Narciso della preghiera

La preghiera è un’espressione universale dell’umano; essa attraversa trasversalmente tutte le religioni dell’uomo, di tutti i tempi e di tutti i luoghi. Eppure, più che occasione di dialogo, può diventare esercizio di autoproclamazione e l’orante, più che relazionarsi a Dio, diventa un Narciso della preghiera che, in Dio, omaggia il suo ego.

Come il Fariseo della parabola raccontata da Gesù!

Salito al Tempio per pregare, inizia con le parole giuste, O Dio, ti ringrazio, ma poi si perde in un soliloquio gratificante che esalta unicamente le sue virtù. Sant’Agostino, nei suoi discorsi commentava: “Era salito per pregare; ma non volle pregare Dio, bensì lodare se stesso” (Discorsi 115,2).
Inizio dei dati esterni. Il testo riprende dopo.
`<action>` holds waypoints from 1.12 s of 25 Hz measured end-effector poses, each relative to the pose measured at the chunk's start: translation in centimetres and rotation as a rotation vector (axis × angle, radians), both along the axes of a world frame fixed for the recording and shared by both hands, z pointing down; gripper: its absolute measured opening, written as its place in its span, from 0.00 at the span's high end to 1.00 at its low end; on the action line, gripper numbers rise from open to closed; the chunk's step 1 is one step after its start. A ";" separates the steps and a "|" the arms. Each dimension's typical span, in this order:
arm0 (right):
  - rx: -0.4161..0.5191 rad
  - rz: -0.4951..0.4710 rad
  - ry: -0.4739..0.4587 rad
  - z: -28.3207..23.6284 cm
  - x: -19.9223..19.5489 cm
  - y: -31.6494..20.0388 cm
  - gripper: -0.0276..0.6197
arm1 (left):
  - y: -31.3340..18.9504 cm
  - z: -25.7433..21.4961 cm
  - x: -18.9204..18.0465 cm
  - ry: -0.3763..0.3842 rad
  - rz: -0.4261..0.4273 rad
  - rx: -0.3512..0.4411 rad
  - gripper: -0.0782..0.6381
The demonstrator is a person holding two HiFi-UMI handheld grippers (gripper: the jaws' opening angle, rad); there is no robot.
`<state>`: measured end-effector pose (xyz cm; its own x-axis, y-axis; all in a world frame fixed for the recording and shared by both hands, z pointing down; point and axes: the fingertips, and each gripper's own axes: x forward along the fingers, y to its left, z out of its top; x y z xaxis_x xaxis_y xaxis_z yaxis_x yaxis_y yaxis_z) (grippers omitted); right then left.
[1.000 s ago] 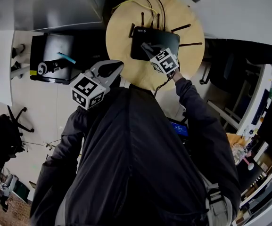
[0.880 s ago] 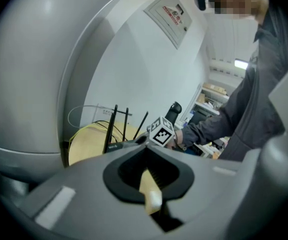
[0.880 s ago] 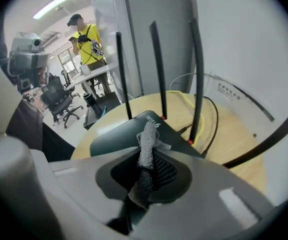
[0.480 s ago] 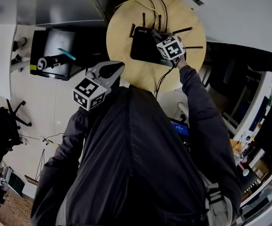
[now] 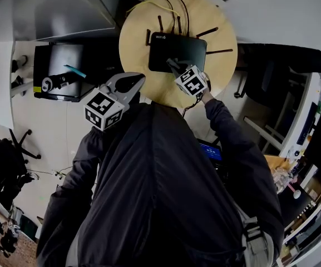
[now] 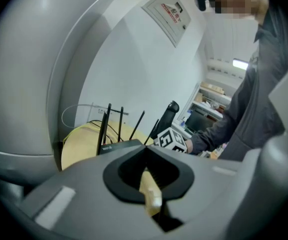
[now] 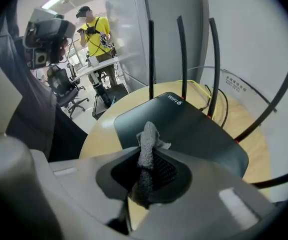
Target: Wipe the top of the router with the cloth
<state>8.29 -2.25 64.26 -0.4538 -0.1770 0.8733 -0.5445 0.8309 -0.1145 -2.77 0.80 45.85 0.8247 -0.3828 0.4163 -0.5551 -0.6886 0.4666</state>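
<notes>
Your right tongs [image 5: 176, 68] are closed on the cloth [image 5: 171, 63], just above the centre of the head view. In the right gripper view the two jaws press together on a grey, twisted cloth [image 7: 144, 154], and its free end stands out past the tips of the right tongs [image 7: 146, 176]. This end is over the near edge of the router [image 7: 183, 129]. Whether it really touches the black top there, I cannot tell.

The router [image 5: 177, 50] lies flat on the round wooden surface [image 5: 135, 38] in the upper middle of the head view. Its thin black antennas [image 7: 150, 59] rise at the far side, and a yellow cable [image 5: 149, 4] with some dark cables runs off the upper edge of the surface. The marker cube [image 5: 192, 81] of your right tongs is just below the router, over the lower edge of the surface.

Your left tongs [image 5: 132, 81] are at the centre left of the head view, beside the lower left edge of the surface and apart from the router. In the left gripper view the jaws of the left tongs [image 6: 146, 156] are together with nothing between them. Only a narrow slit shows the pale wood behind. The router [image 6: 119, 145] appears just above them.

In the upper left of the right gripper view, a person in a yellow shirt [image 7: 98, 31] stands far behind.
</notes>
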 end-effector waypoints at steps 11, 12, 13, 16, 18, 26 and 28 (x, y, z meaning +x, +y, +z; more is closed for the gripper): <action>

Questo atteggiamento è reso molto bene da una meraviglia mosaicale che possiamo contemplare nella Chiesa di sant’Apollinare Nuovo a Ravenna.
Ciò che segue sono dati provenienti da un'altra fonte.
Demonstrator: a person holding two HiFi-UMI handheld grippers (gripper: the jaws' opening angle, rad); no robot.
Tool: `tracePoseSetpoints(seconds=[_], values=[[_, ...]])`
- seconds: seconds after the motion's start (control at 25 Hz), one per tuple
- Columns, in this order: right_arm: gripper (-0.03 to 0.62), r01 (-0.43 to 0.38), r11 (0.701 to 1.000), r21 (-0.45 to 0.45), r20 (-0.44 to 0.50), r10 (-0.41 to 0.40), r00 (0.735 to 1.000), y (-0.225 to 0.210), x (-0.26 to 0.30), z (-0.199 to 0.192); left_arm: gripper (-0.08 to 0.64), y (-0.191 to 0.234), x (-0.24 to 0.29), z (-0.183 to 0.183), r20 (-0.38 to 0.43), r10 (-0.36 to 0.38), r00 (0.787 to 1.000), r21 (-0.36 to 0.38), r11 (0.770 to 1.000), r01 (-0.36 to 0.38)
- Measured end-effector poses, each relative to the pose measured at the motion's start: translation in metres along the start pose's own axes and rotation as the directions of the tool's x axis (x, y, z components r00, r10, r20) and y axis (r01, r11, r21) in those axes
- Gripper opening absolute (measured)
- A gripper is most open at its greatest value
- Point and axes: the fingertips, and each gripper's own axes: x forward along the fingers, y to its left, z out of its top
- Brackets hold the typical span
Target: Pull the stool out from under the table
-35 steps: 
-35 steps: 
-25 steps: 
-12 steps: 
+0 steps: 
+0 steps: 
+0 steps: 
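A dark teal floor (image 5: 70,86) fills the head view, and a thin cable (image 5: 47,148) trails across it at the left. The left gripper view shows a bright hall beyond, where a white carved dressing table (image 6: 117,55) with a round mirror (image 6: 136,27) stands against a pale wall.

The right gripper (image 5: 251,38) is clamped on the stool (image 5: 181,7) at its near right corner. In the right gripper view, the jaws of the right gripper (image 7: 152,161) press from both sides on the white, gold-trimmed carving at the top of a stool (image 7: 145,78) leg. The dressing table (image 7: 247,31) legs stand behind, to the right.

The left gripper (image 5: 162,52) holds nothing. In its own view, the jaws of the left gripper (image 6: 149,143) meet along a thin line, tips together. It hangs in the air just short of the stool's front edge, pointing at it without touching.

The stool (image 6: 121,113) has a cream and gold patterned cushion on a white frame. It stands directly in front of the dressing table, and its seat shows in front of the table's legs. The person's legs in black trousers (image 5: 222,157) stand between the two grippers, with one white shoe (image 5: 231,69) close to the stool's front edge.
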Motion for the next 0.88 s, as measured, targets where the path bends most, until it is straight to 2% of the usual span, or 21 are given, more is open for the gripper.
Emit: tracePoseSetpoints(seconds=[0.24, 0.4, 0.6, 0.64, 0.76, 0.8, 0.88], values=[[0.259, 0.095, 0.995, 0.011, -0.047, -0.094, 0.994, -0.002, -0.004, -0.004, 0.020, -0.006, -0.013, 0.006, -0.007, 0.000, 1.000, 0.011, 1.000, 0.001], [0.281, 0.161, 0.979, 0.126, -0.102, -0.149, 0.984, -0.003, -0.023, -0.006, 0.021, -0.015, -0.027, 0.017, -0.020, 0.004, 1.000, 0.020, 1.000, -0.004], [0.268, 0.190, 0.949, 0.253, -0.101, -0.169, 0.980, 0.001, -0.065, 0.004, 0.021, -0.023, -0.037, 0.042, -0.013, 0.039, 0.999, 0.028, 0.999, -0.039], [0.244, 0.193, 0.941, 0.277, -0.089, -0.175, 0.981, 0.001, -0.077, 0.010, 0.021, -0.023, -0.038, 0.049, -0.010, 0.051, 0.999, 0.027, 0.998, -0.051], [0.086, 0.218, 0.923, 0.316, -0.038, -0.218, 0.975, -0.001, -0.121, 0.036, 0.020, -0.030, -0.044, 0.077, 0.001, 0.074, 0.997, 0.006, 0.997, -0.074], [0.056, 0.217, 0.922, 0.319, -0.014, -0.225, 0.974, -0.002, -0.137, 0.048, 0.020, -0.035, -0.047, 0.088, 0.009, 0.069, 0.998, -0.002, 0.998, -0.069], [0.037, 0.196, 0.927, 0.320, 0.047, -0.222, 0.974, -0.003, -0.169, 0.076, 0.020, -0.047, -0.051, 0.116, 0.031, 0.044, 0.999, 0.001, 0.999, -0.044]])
Parabola del Fariseo e del Pubblicano, 493-526, Sant’Apollinare Nuovo, Ravenna.

Davanti all’apertura del  tempio si scorgono due figure maschili. Quello di destra, sontuosamente vestito, è l’orante che innalza le braccia allargando i palmi delle mani. Ma, al di là delle apparenze, altro è il suo scopo: la postura  spavaldamente retta  e l’espressione superba del viso, indicano il forte egocentrismo che non si  sgretola neppure al cospetto di Dio.

Sul lato sinistro c’è il pubblicano; indossa vestiti dimessi. Ha il capo umilmente reclinato verso il centro della scena e si batte il petto con la mano destra, in segno di umiltà; ma soprattutto si volge verso l’apertura del Tempio dove la tenda annodata indica la presenza di Dio. La vera preghiera è proprio questo: cercare Dio per poi lasciarsi avvolgere dal suo respiro. Kierkegaard nel suo diario sosteneva che la preghiera è il respiro dell’anima: Giustamente gli antichi dicevano che pregare è respirare. Qui si vede quanto sia sciocco voler parlare di un “perché”. Perché io respiro? Perché altrimenti morrei. Così con la preghiera.